This man, rather than the other, went home justified before God. For all those who exalt themselves will be humbled, and those who humble themselves will be exalted.
Jesus directed this parable to self-righteous people who looked down on others. This was a problem that needed to be exposed in the community of God’s people. So he told a story about two men who went to the temple to pray.
One of these men was a Pharisee, one of the religious elite. He was a brilliant student of the law of God, and he was probably a leader and teacher among the Jewish people. He cherished the traditions and history of being a covenant child of God. He kept his nose clean by following the law precisely—and he expected all others to do the same. He thanked God that he was not like other people who did not keep the law faithfully.
The other man was a tax collector. In those days tax collectors were despised and viewed as traitors, because they gathered taxes for the Romans, and they often charged high rates so that they could keep the extra money. But this man was repentant and asked, “God, have mercy on me, a sinner.”
Did you notice the Pharisee didn’t ask for forgiveness?

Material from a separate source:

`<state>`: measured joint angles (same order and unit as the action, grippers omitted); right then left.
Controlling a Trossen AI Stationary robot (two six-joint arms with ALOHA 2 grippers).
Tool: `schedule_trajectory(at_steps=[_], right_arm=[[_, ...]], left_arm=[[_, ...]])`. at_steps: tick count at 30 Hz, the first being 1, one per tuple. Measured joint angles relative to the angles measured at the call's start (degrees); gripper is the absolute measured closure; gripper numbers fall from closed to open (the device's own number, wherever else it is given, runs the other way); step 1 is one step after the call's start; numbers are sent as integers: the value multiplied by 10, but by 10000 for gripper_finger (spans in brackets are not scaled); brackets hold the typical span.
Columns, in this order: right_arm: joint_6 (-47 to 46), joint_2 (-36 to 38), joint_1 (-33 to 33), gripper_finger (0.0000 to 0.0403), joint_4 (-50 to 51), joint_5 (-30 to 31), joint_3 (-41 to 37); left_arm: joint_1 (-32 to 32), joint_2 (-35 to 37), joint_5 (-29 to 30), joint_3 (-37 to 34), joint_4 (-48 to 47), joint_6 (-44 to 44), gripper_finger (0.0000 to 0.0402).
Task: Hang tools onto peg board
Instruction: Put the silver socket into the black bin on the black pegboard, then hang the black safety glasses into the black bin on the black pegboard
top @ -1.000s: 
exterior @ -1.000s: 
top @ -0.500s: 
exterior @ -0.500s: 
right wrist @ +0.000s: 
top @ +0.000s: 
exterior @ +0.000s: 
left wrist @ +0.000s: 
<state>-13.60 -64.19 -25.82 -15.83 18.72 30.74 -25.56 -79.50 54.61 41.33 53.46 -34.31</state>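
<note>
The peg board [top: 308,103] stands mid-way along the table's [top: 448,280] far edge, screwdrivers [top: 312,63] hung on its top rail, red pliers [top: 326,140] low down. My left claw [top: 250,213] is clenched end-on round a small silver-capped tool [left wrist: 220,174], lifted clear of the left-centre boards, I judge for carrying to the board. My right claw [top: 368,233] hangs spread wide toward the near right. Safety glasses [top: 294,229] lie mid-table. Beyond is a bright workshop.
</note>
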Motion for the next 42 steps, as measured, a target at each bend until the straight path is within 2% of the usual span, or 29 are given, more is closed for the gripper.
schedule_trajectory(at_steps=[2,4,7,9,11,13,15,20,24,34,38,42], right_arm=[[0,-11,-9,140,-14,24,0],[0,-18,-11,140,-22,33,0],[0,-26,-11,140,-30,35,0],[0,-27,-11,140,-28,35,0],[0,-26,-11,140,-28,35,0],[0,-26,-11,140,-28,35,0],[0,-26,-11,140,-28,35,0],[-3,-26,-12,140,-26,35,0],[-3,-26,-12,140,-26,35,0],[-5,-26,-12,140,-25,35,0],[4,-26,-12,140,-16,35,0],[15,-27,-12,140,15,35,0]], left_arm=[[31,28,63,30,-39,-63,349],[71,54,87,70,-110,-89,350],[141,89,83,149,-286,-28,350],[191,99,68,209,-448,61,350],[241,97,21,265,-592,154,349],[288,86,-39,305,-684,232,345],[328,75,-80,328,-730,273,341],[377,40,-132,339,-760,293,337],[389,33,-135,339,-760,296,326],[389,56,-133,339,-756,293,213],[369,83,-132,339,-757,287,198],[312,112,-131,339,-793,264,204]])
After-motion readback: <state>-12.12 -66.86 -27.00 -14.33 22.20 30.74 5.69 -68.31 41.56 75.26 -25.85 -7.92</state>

He figured he was already justified. That’s the point of the parable. Trying to justify our position with God without his mercy is futile. We can’t work our way into God’s good graces. Thankfully God’s mercy is available to us today through Jesus, who paid the price for our sin.
“God, have mercy on me, a sinner.” I can do nothing to justify myself, but I know that you forgive my sins for Jesus’ sake. Thank you, in his name. Amen.